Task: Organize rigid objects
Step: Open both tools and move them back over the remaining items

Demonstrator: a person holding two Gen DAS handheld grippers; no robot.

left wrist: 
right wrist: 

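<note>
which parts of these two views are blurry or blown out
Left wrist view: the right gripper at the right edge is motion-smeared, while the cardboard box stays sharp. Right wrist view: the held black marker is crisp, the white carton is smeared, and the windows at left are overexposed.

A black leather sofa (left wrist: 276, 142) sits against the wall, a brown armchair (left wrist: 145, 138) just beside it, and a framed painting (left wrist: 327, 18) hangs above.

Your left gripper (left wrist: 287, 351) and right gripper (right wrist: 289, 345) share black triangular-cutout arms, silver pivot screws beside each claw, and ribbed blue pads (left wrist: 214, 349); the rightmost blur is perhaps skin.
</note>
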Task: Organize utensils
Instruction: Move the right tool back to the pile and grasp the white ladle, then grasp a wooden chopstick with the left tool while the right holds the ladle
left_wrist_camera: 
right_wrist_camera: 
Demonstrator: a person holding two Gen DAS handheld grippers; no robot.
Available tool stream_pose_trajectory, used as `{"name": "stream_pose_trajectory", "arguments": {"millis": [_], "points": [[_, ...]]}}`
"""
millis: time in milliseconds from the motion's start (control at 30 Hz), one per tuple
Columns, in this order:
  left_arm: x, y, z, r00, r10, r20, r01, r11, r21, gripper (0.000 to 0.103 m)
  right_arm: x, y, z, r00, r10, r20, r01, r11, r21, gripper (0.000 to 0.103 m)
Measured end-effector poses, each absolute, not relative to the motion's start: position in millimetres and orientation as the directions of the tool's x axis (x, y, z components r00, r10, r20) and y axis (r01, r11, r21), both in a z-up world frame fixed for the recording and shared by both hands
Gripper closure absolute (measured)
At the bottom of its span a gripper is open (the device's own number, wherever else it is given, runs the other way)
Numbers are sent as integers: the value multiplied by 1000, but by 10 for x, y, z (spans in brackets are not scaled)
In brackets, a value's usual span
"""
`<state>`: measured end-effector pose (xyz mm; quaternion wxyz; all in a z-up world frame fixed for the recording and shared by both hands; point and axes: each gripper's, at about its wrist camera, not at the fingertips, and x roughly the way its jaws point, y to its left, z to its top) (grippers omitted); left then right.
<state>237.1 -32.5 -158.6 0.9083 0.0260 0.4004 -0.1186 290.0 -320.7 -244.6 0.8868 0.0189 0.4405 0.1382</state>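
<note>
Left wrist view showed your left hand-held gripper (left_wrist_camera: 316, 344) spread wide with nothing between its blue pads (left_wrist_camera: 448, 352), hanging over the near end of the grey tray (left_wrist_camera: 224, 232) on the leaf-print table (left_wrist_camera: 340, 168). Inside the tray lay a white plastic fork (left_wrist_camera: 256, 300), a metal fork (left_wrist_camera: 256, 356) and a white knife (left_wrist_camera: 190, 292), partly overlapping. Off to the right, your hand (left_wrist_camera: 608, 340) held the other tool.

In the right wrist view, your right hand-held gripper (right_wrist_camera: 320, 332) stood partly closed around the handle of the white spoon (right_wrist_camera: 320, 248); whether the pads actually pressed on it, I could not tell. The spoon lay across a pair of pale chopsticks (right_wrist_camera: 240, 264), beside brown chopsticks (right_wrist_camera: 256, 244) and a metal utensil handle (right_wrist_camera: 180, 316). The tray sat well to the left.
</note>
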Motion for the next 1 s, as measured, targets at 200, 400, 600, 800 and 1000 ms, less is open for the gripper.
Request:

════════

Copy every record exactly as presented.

Output for this task
Task: Organize rigid objects
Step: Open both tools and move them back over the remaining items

Demonstrator: a person holding two Gen DAS handheld grippers; no robot.

left wrist: 
right wrist: 

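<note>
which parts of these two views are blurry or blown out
Left wrist view: the right gripper at the right edge is motion-smeared, while the cardboard box stays sharp. Right wrist view: the held black marker is crisp, the white carton is smeared, and the windows at left are overexposed.

A black leather sofa (left wrist: 276, 142) sits against the wall, a brown armchair (left wrist: 145, 138) just beside it, and a framed painting (left wrist: 327, 18) hangs above.

Your left gripper (left wrist: 287, 351) and right gripper (right wrist: 289, 345) share black triangular-cutout arms, silver pivot screws beside each claw, and ribbed blue pads (left wrist: 214, 349); the rightmost blur is perhaps skin.
</note>
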Task: Organize utensils
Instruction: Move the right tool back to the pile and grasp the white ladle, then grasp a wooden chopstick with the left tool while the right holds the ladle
left_wrist_camera: 
right_wrist_camera: 
Demonstrator: a person holding two Gen DAS handheld grippers; no robot.
Available tool stream_pose_trajectory, used as `{"name": "stream_pose_trajectory", "arguments": {"millis": [_], "points": [[_, ...]]}}`
"""
millis: time in milliseconds from the motion's start (control at 30 Hz), one per tuple
Columns, in this order:
  left_arm: x, y, z, r00, r10, r20, r01, r11, r21, gripper (0.000 to 0.103 m)
  right_arm: x, y, z, r00, r10, r20, r01, r11, r21, gripper (0.000 to 0.103 m)
Measured end-effector poses, each absolute, not relative to the motion's start: position in millimetres and orientation as the directions of the tool's x axis (x, y, z components r00, r10, r20) and y axis (r01, r11, r21), both in a z-up world frame fixed for the recording and shared by both hands
Gripper closure absolute (measured)
At the bottom of its span a gripper is open (the device's own number, wherever else it is given, runs the other way)
Numbers are sent as integers: the value multiplied by 1000, but by 10 for x, y, z (spans in brackets are not scaled)
In brackets, a value's usual span
"""
`<state>`: measured end-effector pose (xyz mm; quaternion wxyz; all in a z-up world frame fixed for the recording and shared by both hands; point and axes: each gripper's, at about its wrist camera, not at the fingertips, and x roughly the way its jaws point, y to its left, z to its top) (grippers omitted); left then right.
<state>237.1 -32.5 -158.6 0.9083 0.0260 0.4004 -0.1186 290.0 -320.7 -244.6 0.8868 0.0189 0.4405 0.1382</state>
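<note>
Left wrist view showed your left hand-held gripper (left_wrist_camera: 316, 344) spread wide with nothing between its blue pads (left_wrist_camera: 448, 352), hanging over the near end of the grey tray (left_wrist_camera: 224, 232) on the leaf-print table (left_wrist_camera: 340, 168). Inside the tray lay a white plastic fork (left_wrist_camera: 256, 300), a metal fork (left_wrist_camera: 256, 356) and a white knife (left_wrist_camera: 190, 292), partly overlapping. Off to the right, your hand (left_wrist_camera: 608, 340) held the other tool.

In the right wrist view, your right hand-held gripper (right_wrist_camera: 320, 332) stood partly closed around the handle of the white spoon (right_wrist_camera: 320, 248); whether the pads actually pressed on it, I could not tell. The spoon lay across a pair of pale chopsticks (right_wrist_camera: 240, 264), beside brown chopsticks (right_wrist_camera: 256, 244) and a metal utensil handle (right_wrist_camera: 180, 316). The tray sat well to the left.
</note>
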Motion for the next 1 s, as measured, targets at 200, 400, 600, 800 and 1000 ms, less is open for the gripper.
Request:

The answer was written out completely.